Following Edwards’ presentation, Barbara Riley and Bernard Lamontagne offered insights about incorporating horizontal and vertical integration gained from their experiences. Riley recalled her interest in horizontal and vertical integration, which began over twenty years ago as she led the evaluation of the Heart Health Action Program in Ontario. This initiative engaged communities across the province in the development of comprehensive programs that linked a number of different sectors and crossed local, provincial, and national jurisdictions. According to Riley, by many accounts the programs had all the ingredients of success for horizontal and vertical integration. Yet, in many ways they also had the ingredients for failure. Expectations for demonstrable changes in behaviours and decreased cardiovascular disease fell short.

Since then Riley has been committed to establishing an evaluation and research approach to create realistic expectations for these programs and how they can work more effectively. As she thinks about the challenges for developing programs that involve many sectors and systems, Riley has learned that we need to develop a systems lens to guide the examination of situations and the complex forces operating at different levels and across different sectors. Riley echoed that public health does not necessarily need to lead and suggested a ‘Jujitsu’ approach whereby public health considers how to best position itself in order to strategically influence and infiltrate thinking and action across levels and systems. In closing, Riley described how a new science for public health research should not only be asking new questions and exploring new methodologies, but shifting its mindset to one that is less about proving and more about improving.

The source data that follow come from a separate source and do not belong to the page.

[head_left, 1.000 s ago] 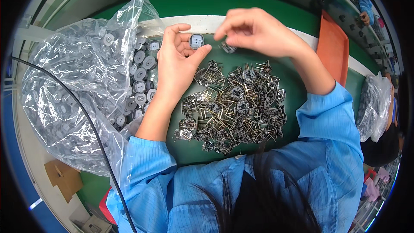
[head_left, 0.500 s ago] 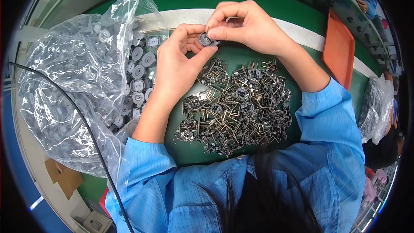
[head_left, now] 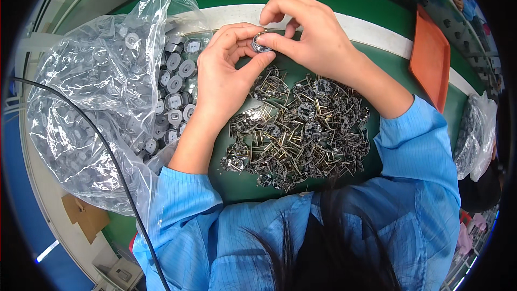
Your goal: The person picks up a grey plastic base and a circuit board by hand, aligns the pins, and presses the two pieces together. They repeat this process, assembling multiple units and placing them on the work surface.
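Note:
My left hand (head_left: 226, 78) pinches a small round grey plastic housing (head_left: 256, 48) with a dark circuit board (head_left: 262, 40) seated at its top. The thumb of my right hand (head_left: 318, 40) presses on the board, while the index finger is bent and lifted off it, leaving a gap. How deep the board sits is too small to tell. Below my hands lies a heap of dark round circuit boards (head_left: 301, 129) with brass-coloured pins. Just left of my left wrist, more grey round housings (head_left: 175, 83) spill from a clear plastic bag (head_left: 81, 94).
A black cable (head_left: 99, 140) runs across the bag. The green worktop (head_left: 215, 188) has a white strip (head_left: 371, 43) along its far part. An orange tray (head_left: 431, 56) stands at the right, with another plastic bag (head_left: 476, 134) beyond it. A brown cardboard piece (head_left: 83, 215) lies lower left.
My right index finger has lifted away from the board; the thumb now presses on it. Both hands have moved slightly up in the view. The housing stays in my left hand.

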Demonstrator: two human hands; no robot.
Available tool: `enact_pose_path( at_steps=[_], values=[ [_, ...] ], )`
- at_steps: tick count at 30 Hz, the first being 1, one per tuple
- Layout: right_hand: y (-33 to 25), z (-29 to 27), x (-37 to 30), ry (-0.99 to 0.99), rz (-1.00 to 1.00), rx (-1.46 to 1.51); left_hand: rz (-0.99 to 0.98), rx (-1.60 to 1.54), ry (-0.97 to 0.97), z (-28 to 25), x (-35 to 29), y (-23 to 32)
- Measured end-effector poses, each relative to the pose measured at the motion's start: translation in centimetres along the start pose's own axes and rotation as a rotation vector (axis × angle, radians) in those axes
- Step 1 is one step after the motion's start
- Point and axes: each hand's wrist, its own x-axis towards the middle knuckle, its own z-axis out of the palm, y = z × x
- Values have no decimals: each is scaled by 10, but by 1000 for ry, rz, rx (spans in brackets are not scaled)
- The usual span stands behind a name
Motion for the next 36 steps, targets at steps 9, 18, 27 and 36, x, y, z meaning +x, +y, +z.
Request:
enact_pose_path(
  at_steps=[9,18,27,36],
  values=[
    [-5,-16,6,-306,542,479,282,567,0,0,1,8],
    [58,0,22,-26,357,101,421,1013,18,-9,-6,22],
    [217,-9,98,224,517,-399,221,1359,80,-66,-6,16],
    [159,-20,79,303,414,-130,184,1377,40,-70,-9,18]
  ],
)
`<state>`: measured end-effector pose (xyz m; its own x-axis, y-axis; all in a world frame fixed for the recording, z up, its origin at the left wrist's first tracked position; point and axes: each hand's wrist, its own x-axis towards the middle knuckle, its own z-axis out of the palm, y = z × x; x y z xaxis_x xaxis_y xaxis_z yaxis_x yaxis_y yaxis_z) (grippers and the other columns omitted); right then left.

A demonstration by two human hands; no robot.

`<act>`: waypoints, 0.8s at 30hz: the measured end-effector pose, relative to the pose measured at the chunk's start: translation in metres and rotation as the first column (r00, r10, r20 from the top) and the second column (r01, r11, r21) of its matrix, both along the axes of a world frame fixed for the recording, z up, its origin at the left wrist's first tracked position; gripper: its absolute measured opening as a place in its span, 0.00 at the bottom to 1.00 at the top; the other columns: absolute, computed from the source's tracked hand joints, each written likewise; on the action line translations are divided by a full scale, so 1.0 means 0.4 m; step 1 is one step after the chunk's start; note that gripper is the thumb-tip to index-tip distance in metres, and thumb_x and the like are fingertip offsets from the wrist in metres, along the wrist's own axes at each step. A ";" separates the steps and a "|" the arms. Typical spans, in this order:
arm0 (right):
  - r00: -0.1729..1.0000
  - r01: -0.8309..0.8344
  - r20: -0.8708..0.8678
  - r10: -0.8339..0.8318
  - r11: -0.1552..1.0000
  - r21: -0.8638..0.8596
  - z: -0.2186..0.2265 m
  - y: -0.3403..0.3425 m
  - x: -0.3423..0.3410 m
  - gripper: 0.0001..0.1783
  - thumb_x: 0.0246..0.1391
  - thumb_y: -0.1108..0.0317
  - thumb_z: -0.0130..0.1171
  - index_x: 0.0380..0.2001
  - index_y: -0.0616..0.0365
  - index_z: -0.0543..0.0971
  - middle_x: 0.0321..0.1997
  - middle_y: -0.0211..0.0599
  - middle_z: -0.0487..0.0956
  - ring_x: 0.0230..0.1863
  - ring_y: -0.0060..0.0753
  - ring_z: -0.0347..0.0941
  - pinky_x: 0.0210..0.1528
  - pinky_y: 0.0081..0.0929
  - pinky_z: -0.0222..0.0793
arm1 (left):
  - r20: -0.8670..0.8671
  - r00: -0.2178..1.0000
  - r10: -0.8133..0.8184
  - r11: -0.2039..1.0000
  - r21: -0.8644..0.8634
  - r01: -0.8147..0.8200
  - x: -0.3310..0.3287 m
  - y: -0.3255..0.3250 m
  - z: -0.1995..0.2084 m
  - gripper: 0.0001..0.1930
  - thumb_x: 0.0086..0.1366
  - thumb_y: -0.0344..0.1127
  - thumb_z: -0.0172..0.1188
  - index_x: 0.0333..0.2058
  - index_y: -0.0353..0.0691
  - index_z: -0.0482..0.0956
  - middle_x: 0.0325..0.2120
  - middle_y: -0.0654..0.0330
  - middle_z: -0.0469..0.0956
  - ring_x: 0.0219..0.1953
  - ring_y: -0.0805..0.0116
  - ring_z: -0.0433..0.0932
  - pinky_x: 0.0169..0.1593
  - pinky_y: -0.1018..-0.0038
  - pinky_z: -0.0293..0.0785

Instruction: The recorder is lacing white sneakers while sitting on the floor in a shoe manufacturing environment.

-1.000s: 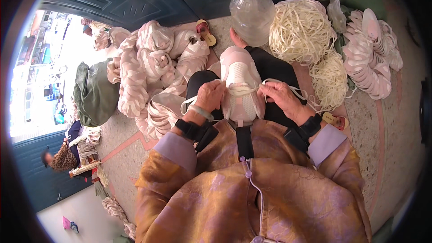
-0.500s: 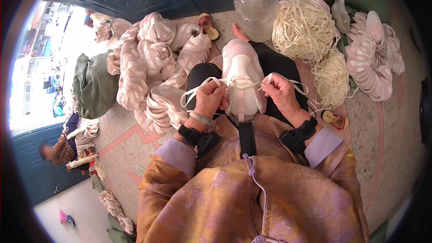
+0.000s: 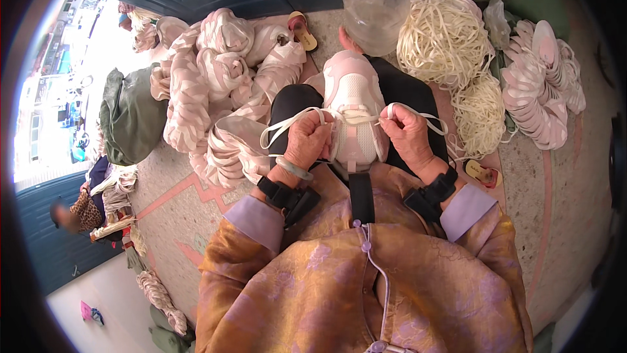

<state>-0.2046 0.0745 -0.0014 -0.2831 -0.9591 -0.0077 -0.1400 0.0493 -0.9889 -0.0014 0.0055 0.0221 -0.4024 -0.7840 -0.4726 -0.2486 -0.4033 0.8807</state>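
A pink and white sneaker upper (image 3: 353,85) rests between my knees, its toe pointing away from me. A flat cream shoelace (image 3: 358,116) crosses over its tongue. My left hand (image 3: 309,139) pinches the lace at the left side of the upper, and a loop of it hangs out beyond the knuckles. On the other side my right hand (image 3: 406,132) pinches the lace between thumb and fingers, with another loop trailing to the right. Between the hands the lace looks stretched across the upper. Fingers hide the lace ends.
Bundles of pink and white uppers (image 3: 222,72) lie at the left beside a green sack (image 3: 130,114). Ahead stands a big clear bottle (image 3: 373,13). Heaped laces (image 3: 444,39) and more uppers (image 3: 542,85) are on the right. A person (image 3: 81,212) sits far left.
The view has shifted slightly. Both hands keep their pinch on the lace and have hardly moved.
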 end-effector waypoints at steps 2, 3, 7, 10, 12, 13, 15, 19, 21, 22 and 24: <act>0.974 -0.018 -0.228 -0.006 0.995 -0.103 0.010 -0.005 0.003 0.03 0.43 0.78 0.54 0.20 0.61 0.71 0.17 0.37 0.70 0.18 0.31 0.66 0.24 0.25 0.64 | -0.016 1.000 -0.005 1.000 0.012 0.005 0.002 0.002 0.003 0.06 0.61 0.30 0.50 0.36 0.37 0.73 0.15 0.67 0.69 0.11 0.82 0.64 0.14 0.87 0.59; 0.974 -0.019 -0.227 -0.004 0.995 -0.102 0.012 -0.008 0.003 0.03 0.43 0.78 0.54 0.20 0.61 0.71 0.17 0.37 0.70 0.18 0.31 0.66 0.24 0.25 0.64 | -0.010 1.000 -0.017 1.000 -0.002 0.017 0.003 0.002 0.003 0.06 0.61 0.30 0.49 0.36 0.37 0.73 0.14 0.67 0.69 0.11 0.82 0.63 0.14 0.86 0.58; 0.847 -0.209 -0.529 0.041 0.943 -0.261 0.019 -0.030 0.003 0.04 0.42 0.78 0.52 0.20 0.60 0.67 0.20 0.44 0.71 0.24 0.49 0.69 0.26 0.36 0.65 | -0.031 0.999 0.013 0.997 -0.076 -0.015 0.002 0.010 -0.002 0.06 0.59 0.27 0.49 0.35 0.38 0.71 0.14 0.67 0.68 0.10 0.82 0.62 0.13 0.86 0.56; 0.805 -0.298 -0.583 0.109 0.924 -0.239 0.010 -0.045 -0.001 0.05 0.43 0.77 0.52 0.22 0.60 0.67 0.21 0.44 0.71 0.26 0.52 0.69 0.27 0.39 0.65 | -0.058 0.996 0.071 0.991 -0.107 -0.077 -0.003 0.008 -0.012 0.06 0.58 0.25 0.48 0.35 0.38 0.70 0.14 0.66 0.68 0.10 0.81 0.61 0.13 0.85 0.56; 0.814 -0.303 -0.563 0.142 0.931 -0.204 0.004 -0.042 -0.005 0.05 0.43 0.76 0.52 0.24 0.60 0.67 0.21 0.45 0.71 0.26 0.52 0.69 0.27 0.39 0.65 | -0.061 0.995 0.079 0.990 -0.111 -0.086 -0.002 0.008 -0.015 0.06 0.57 0.24 0.47 0.34 0.38 0.69 0.14 0.66 0.68 0.11 0.81 0.63 0.14 0.84 0.58; 0.858 -0.266 -0.482 0.177 0.956 -0.123 0.004 -0.035 -0.005 0.06 0.43 0.76 0.53 0.25 0.61 0.66 0.21 0.45 0.72 0.26 0.52 0.70 0.26 0.40 0.65 | -0.067 0.994 0.086 0.989 -0.113 -0.093 -0.003 0.008 -0.016 0.06 0.56 0.23 0.45 0.33 0.38 0.68 0.14 0.65 0.69 0.12 0.80 0.64 0.14 0.83 0.60; 0.915 -0.216 -0.349 0.202 0.976 -0.001 -0.001 -0.027 -0.013 0.09 0.45 0.73 0.55 0.28 0.62 0.65 0.21 0.44 0.72 0.24 0.50 0.71 0.25 0.37 0.65 | -0.053 0.995 0.082 0.990 -0.110 -0.087 -0.008 0.005 -0.015 0.06 0.56 0.23 0.45 0.33 0.38 0.68 0.14 0.65 0.68 0.12 0.80 0.64 0.14 0.82 0.60; 0.948 -0.231 -0.203 0.244 0.969 0.087 -0.010 -0.011 -0.031 0.11 0.48 0.69 0.58 0.29 0.61 0.67 0.17 0.38 0.72 0.18 0.34 0.68 0.23 0.28 0.64 | -0.034 0.997 0.070 0.992 -0.099 -0.073 -0.009 0.003 -0.012 0.06 0.56 0.23 0.46 0.33 0.38 0.68 0.14 0.65 0.68 0.13 0.80 0.65 0.15 0.81 0.61; 0.951 -0.234 -0.178 0.251 0.966 0.109 -0.012 0.002 -0.033 0.11 0.47 0.70 0.59 0.29 0.62 0.67 0.16 0.37 0.72 0.18 0.31 0.68 0.23 0.27 0.64 | -0.030 0.997 0.067 0.993 -0.100 -0.070 -0.007 0.002 -0.014 0.06 0.56 0.23 0.46 0.33 0.38 0.69 0.14 0.65 0.68 0.13 0.80 0.65 0.16 0.81 0.61; 0.955 -0.236 -0.153 0.255 0.963 0.131 -0.013 0.007 -0.037 0.10 0.47 0.70 0.59 0.29 0.62 0.68 0.15 0.37 0.72 0.17 0.28 0.68 0.22 0.26 0.63 | -0.001 0.998 0.061 0.992 -0.114 -0.061 -0.009 0.002 -0.012 0.06 0.56 0.23 0.46 0.32 0.38 0.69 0.14 0.66 0.68 0.14 0.80 0.65 0.16 0.81 0.62; 0.956 -0.228 -0.152 0.252 0.961 0.158 -0.030 0.018 -0.056 0.10 0.47 0.70 0.59 0.27 0.62 0.69 0.14 0.36 0.71 0.17 0.26 0.67 0.22 0.24 0.63 | 0.030 0.998 0.055 0.990 -0.129 -0.051 -0.011 0.004 -0.011 0.06 0.55 0.23 0.46 0.32 0.38 0.69 0.14 0.66 0.68 0.14 0.80 0.66 0.17 0.81 0.62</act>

Bernard Lamontagne provided insights about horizontal and vertical integration gained through his experiences with the introduction of Local Health Integration Networks (LHINs) in Ontario. The development of a strategic plan for LHINs required and exemplified many layers of horizontal and vertical integration. Arriving at a strategic plan to improve the health of citizens, client experience with health services, and health system sustainability involved: 1) working with a number of partners across various system levels to re-conceptualize the population (inclusive of age, health conditions, and geographic location); 2) integrating ministerial and regional mission and vision statements; and 3) engaging health service providers and community of care advisories.

According to Lamontagne, a number of dis-incentives to integration persist. Physicians, primary health care, and public health are essential partners for successful integration. Yet, they are not part of LHIN funding and resistance exists to move dollars to other parts of the health system. However, improving population health, enhancing the quality and effectiveness of services, and meeting the growing demands for services are key drivers to find ways to make integration work. Lamontagne ended with a humorous but important message: ‘Ready; Aim; Fire’: We need to fire in the approximate range (be willing to experiment); then aim (give efforts a chance to fail and then improve upon), and then we will be ready to shoot for real (with forethought).